■ About this exercise
All of the data should be given again word for word, though the images are to be left out.

Extracted records
# # # # # # #

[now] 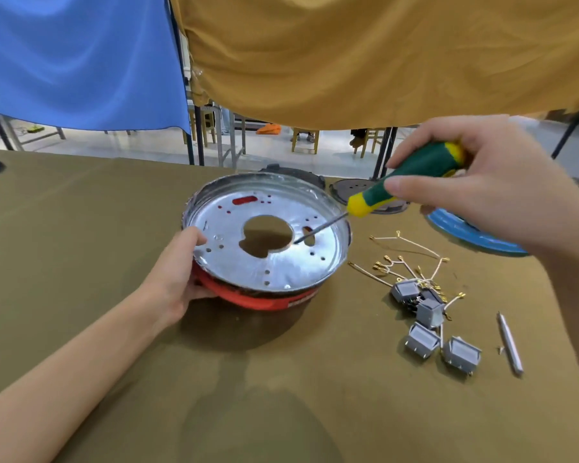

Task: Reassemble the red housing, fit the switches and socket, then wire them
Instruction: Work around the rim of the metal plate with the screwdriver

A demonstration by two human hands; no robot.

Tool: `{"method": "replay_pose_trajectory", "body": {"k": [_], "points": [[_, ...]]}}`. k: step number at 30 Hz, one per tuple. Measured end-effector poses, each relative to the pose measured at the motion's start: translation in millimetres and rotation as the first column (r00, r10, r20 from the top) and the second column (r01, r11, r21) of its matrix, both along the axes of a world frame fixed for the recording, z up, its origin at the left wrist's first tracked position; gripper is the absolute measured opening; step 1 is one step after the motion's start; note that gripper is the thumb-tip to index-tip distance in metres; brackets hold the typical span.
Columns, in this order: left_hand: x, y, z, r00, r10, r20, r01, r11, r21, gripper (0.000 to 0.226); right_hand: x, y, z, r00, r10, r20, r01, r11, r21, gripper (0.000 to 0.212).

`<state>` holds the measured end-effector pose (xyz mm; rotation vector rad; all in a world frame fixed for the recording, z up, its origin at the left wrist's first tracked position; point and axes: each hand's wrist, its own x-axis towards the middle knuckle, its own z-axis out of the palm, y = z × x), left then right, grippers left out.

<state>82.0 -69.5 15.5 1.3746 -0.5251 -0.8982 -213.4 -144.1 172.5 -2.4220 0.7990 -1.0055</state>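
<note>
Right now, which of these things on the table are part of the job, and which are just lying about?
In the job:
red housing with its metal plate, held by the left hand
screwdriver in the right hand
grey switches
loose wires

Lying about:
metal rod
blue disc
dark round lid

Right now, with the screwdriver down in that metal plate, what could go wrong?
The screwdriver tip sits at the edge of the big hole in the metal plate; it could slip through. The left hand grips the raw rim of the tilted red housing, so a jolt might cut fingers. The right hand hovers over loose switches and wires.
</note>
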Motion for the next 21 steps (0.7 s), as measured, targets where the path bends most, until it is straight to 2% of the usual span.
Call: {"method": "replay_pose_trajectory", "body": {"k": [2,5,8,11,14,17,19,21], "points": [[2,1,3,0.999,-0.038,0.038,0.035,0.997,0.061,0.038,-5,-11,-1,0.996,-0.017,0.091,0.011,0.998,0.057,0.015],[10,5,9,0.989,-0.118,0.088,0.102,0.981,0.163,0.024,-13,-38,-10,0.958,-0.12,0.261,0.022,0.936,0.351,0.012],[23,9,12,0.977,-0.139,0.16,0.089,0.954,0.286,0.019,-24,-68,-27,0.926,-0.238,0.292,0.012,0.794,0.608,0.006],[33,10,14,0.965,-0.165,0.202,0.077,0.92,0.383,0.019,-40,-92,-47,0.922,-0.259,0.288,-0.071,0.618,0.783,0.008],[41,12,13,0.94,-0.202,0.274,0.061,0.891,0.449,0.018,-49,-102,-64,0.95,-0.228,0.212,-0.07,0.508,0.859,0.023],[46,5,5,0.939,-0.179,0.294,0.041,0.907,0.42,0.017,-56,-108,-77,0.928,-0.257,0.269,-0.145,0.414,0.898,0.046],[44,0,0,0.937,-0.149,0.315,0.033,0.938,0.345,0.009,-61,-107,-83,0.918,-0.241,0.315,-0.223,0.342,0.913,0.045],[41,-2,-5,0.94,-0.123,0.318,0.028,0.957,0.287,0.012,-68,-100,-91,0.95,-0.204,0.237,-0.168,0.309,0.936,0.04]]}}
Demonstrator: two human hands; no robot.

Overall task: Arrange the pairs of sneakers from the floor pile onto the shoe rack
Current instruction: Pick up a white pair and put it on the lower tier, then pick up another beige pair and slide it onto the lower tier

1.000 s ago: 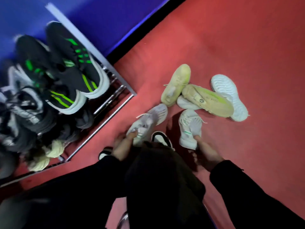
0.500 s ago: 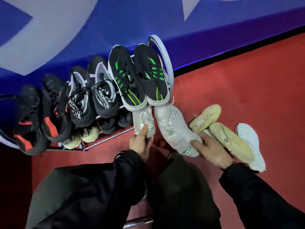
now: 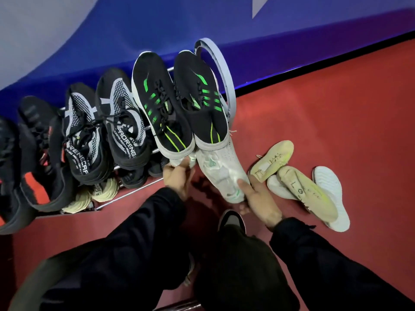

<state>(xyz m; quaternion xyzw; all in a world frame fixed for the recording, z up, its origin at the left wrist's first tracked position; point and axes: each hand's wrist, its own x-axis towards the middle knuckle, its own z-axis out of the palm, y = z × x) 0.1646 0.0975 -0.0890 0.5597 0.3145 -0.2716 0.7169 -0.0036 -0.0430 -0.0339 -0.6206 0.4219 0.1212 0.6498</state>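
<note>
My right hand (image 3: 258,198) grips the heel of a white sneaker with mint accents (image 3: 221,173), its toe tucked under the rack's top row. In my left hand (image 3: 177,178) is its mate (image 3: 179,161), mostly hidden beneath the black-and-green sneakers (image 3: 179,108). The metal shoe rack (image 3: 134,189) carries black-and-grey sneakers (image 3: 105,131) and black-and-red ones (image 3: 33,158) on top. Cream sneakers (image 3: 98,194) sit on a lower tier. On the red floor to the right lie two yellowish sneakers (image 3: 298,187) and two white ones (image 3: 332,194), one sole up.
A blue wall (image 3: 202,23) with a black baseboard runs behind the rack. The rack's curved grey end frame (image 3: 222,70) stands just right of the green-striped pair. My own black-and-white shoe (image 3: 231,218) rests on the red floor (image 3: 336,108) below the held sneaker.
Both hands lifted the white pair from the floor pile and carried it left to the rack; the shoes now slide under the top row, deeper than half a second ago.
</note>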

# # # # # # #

■ Task solution
[now] 

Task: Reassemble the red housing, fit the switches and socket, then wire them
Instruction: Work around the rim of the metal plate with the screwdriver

A demonstration by two human hands; no robot.

Tool: `{"method": "replay_pose_trajectory", "body": {"k": [_], "points": [[_, ...]]}}`. k: step number at 30 Hz, one per tuple. Measured end-effector poses, each relative to the pose measured at the motion's start: translation in millimetres and rotation as the first column (r00, r10, r20 from the top) and the second column (r01, r11, r21) of its matrix, both along the axes of a world frame fixed for the recording, z up, its origin at the left wrist's first tracked position; gripper is the absolute measured opening; step 1 is one step after the motion's start; note that gripper is the thumb-tip to index-tip distance in metres; brackets hold the typical span.
Columns, in this order: left_hand: x, y, z, r00, r10, r20, r01, r11, r21, gripper (0.000 to 0.226); right_hand: x, y, z, r00, r10, r20, r01, r11, r21, gripper (0.000 to 0.212).

`<state>` holds the measured end-effector pose (xyz mm; rotation vector rad; all in a world frame fixed for the recording, z up, its origin at the left wrist's first tracked position; point and axes: each hand's wrist, its own x-axis towards the middle knuckle, its own z-axis out of the palm, y = z × x), left then right, grippers left out.

<state>82.0 -69.5 15.5 1.3746 -0.5251 -0.8982 -213.4 -144.1 172.5 -2.4220 0.7990 -1.0055</state>
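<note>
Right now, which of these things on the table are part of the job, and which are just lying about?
In the job:
red housing with its metal plate, held by the left hand
screwdriver in the right hand
grey switches
loose wires

Lying about:
metal rod
blue disc
dark round lid

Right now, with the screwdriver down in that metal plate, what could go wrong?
The screwdriver tip sits at the edge of the big hole in the metal plate; it could slip through. The left hand grips the raw rim of the tilted red housing, so a jolt might cut fingers. The right hand hovers over loose switches and wires.
</note>
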Motion for the next 21 steps (0.7 s), as measured, targets where the path bends most, until it is straight to 2% of the usual span.
Call: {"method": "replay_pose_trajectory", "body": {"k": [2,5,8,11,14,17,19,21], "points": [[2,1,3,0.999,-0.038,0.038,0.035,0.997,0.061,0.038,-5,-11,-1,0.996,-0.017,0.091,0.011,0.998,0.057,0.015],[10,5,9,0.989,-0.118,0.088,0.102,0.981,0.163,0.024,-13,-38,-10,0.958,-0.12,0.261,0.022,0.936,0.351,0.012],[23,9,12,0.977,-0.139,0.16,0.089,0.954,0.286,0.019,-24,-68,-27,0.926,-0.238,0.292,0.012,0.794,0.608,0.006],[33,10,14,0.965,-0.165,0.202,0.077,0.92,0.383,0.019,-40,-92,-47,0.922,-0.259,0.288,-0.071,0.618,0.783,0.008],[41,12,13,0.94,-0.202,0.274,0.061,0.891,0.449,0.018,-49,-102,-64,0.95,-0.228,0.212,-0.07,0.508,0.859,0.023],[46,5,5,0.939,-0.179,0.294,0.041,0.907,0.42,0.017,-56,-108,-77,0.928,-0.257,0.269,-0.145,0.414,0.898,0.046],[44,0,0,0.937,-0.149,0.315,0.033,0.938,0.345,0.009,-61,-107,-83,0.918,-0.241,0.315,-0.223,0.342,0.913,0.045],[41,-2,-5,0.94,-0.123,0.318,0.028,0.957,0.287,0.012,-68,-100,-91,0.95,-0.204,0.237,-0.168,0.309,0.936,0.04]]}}
Demonstrator: two human hands; no robot.

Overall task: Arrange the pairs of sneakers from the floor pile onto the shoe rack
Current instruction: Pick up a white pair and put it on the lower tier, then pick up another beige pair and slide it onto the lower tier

1.000 s ago: 
0.500 s ago: 
now: 

<state>(xyz m; quaternion xyzw; all in a world frame fixed for the recording, z up, its origin at the left wrist's first tracked position; point and axes: each hand's wrist, its own x-axis towards the middle knuckle, its own z-axis out of the palm, y = z × x) 0.1646 0.0975 -0.0890 0.5597 0.3145 -0.2716 0.7169 -0.0036 -0.0430 -0.0339 -0.6206 0.4219 0.1212 0.6498</state>
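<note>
My right hand (image 3: 258,198) grips the heel of a white sneaker with mint accents (image 3: 221,173), its toe tucked under the rack's top row. In my left hand (image 3: 177,178) is its mate (image 3: 179,161), mostly hidden beneath the black-and-green sneakers (image 3: 179,108). The metal shoe rack (image 3: 134,189) carries black-and-grey sneakers (image 3: 105,131) and black-and-red ones (image 3: 33,158) on top. Cream sneakers (image 3: 98,194) sit on a lower tier. On the red floor to the right lie two yellowish sneakers (image 3: 298,187) and two white ones (image 3: 332,194), one sole up.
A blue wall (image 3: 202,23) with a black baseboard runs behind the rack. The rack's curved grey end frame (image 3: 222,70) stands just right of the green-striped pair. My own black-and-white shoe (image 3: 231,218) rests on the red floor (image 3: 336,108) below the held sneaker.
Both hands lifted the white pair from the floor pile and carried it left to the rack; the shoes now slide under the top row, deeper than half a second ago.
</note>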

This completes the response.